Looking Deeper and Looking Forward

This new data demands new understanding of the movement of fluids through the Earth. Enhanced hydrologic models will be critical for future mineral exploration. This is also relevant to the effective closing of mines that have completed their life cycle. Models for ore deposits that, when mined, will have minimal impacts on the environment (such as deposits with no acid-generating capacity) and for deposits that may be available to innovative in-situ extraction, will be important for the future.

Technology has progressed to a point where it is now possible to predict three-dimensional images from two-dimensional analyses in some mineral systems.

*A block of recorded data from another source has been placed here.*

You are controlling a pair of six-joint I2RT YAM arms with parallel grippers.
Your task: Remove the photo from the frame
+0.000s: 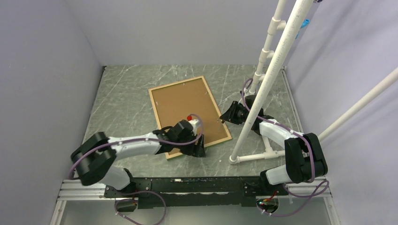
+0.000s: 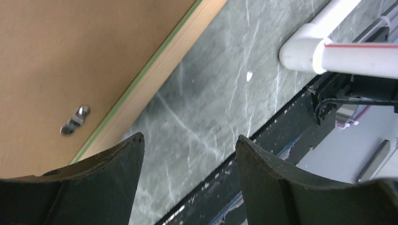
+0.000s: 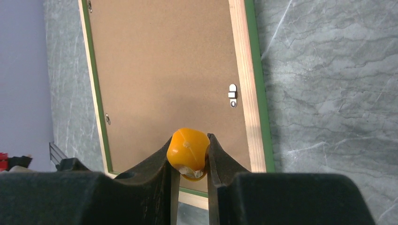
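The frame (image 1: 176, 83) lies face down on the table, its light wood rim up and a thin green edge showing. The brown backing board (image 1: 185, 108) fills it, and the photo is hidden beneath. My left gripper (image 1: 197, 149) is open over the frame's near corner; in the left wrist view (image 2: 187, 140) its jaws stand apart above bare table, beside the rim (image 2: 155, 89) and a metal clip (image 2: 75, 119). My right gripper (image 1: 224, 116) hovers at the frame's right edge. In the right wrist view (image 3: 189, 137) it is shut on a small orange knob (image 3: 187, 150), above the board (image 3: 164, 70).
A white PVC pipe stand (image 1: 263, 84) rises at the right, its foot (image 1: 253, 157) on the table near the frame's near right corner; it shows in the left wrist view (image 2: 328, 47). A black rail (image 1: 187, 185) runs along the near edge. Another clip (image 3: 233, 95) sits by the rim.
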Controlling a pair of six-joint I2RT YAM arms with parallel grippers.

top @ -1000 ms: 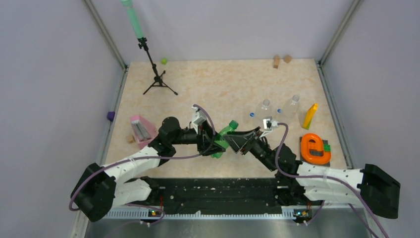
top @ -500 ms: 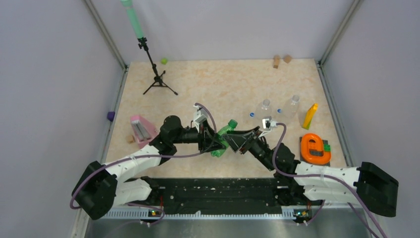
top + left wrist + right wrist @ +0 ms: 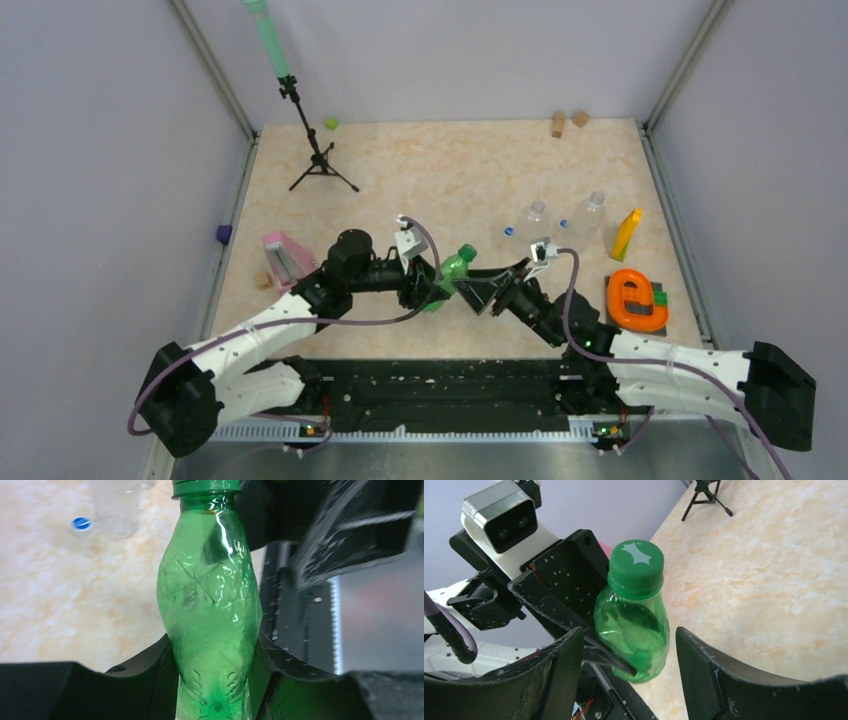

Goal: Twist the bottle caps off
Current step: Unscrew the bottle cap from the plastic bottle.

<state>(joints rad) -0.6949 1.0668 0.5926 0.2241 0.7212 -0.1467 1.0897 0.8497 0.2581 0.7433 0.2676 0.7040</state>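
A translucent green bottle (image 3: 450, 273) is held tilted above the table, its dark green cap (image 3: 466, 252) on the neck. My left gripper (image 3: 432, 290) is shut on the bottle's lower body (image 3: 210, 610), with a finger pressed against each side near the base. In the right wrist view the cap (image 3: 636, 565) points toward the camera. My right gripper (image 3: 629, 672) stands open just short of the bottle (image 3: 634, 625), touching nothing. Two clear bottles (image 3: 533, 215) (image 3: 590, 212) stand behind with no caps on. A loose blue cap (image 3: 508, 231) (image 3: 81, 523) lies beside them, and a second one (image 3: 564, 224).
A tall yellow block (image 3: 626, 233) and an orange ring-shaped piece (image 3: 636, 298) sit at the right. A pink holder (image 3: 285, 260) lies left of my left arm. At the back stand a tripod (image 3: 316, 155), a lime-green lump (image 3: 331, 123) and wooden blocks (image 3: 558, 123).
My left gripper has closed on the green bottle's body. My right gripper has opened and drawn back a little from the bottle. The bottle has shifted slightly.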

This could ultimately lead to defining liberation in an ore, thus eliminating overgrinding and reducing both energy usage and excessive loss of fine-grained particles.

Currently, a number of research challenges are being addressed for hyperspectral technology, especially for spaceborne systems. These include the development of focal planes with adequate signal-to-noise spectral resolution to resolve mineral species of importance and the capability of acquiring data at a 10-meter spatial resolution while maintaining a minimum swath width of 10 kilometers. The focal planes must also be compact, lightweight, have accurate pointing capabilities, and be robust enough to maintain calibration for long-duration spaceflights.

Where We Stand Now

Routine use of existing hyperspectral systems by the minerals industry has been hampered by the unavailability of systems for industrial use, the high cost of hyperspectral data (when available) compared to typical multispectral data, and the need for additional research into the processing of hyperspectral data. There is still a lot of work to be done. In many countries, national governments are funding, and companies are investing in, system development and deployment as well as basic research on the analysis of hyperspectral data that would ensure these new technologies will be useful for the mineral exploration industry, as well as for a wide range of other users, including land-use planners and environmental scientists.